#### [INSTRUCTIONS TO FOLLOW]
Lift out, unaltered, the lines of the material below between the line holding "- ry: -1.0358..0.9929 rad" and the line holding "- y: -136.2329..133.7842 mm", counting both.

#### [THE DATA]

◇ ◇ ◇ ◇ ◇ ◇ ◇

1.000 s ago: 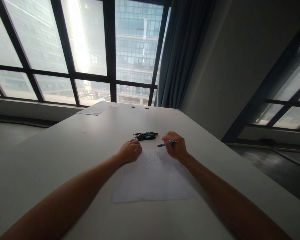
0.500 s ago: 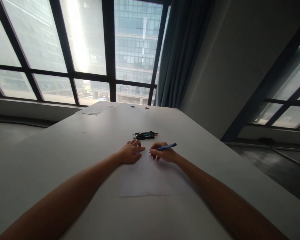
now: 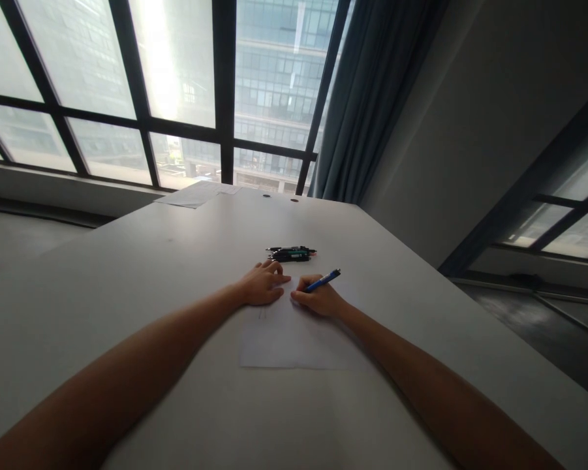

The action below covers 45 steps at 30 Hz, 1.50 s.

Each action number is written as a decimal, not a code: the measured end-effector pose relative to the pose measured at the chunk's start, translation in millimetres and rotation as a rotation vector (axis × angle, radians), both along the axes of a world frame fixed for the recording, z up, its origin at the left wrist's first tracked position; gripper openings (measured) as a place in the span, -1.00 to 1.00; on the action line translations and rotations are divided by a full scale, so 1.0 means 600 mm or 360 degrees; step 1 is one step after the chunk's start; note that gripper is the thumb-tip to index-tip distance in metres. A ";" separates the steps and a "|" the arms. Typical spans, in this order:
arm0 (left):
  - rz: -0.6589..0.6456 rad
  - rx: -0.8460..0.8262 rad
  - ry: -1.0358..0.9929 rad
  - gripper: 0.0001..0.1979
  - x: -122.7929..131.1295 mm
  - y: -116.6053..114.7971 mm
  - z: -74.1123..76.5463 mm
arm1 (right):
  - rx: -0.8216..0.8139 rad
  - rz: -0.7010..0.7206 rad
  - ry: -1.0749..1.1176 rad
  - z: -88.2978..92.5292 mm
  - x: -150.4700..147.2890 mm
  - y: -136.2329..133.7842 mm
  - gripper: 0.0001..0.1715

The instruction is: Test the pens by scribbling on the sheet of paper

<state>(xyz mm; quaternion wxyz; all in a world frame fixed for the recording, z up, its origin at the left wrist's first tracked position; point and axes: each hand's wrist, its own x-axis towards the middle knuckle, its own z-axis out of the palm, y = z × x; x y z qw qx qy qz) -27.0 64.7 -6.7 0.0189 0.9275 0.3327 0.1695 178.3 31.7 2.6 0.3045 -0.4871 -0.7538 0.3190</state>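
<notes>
A sheet of white paper (image 3: 298, 346) lies on the white table in front of me, with a few short pen strokes at its left side. My left hand (image 3: 263, 284) rests flat on the paper's upper left part, fingers spread and holding nothing. In my right hand (image 3: 318, 297) is a blue pen (image 3: 322, 281), gripped between thumb and fingers. Its back end slants up to the right; its tip is hidden by the fingers, close to the paper. Just beyond my left hand lies a pile of several dark pens (image 3: 290, 254).
The white table (image 3: 215, 405) stretches away to the window (image 3: 181, 78). Loose papers (image 3: 190, 194) lie at its far left corner, and two round inserts (image 3: 266, 196) sit near the far edge. A blue-grey curtain (image 3: 367, 117) hangs behind the table's far right.
The view has tilted slightly, so the scene sits higher and a little to the right. My right hand has turned a little, with the pen standing steeper. The left hand keeps its place on the paper.
</notes>
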 end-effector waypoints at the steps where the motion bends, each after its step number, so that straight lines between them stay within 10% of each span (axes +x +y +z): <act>1: -0.0001 0.0006 0.0005 -0.60 0.000 0.000 -0.001 | 0.0000 -0.0003 0.0007 0.000 0.000 0.000 -0.79; 21: 0.0016 -0.0064 -0.0040 -0.57 -0.004 0.006 -0.004 | 0.0016 -0.0066 0.0022 -0.002 0.003 0.004 -0.85; 30: 0.0037 0.0065 -0.0288 -0.56 -0.002 0.003 0.011 | 0.0571 -0.0440 0.0074 0.016 0.055 0.035 -0.52; 45: -0.0412 0.0197 -0.0313 -0.64 0.008 0.002 0.001 | 0.0573 -0.0398 0.0036 0.004 0.050 0.036 -0.52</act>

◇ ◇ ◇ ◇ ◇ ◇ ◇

#### [ANSWER SPACE]
  - ry: -1.0358..0.9929 rad
  - gripper: 0.0001..0.1979
  - x: -122.7929..131.1295 mm
  - y: -116.6053..114.7971 mm
  - z: -74.1123..76.5463 mm
arm1 (right):
  - rx: -0.8216..0.8139 rad
  - rz: -0.7010..0.7206 rad
  - ry: -1.0749..1.1176 rad
  - z: -88.2978..92.5292 mm
  - x: -150.4700..147.2890 mm
  - y: -136.2329..133.7842 mm

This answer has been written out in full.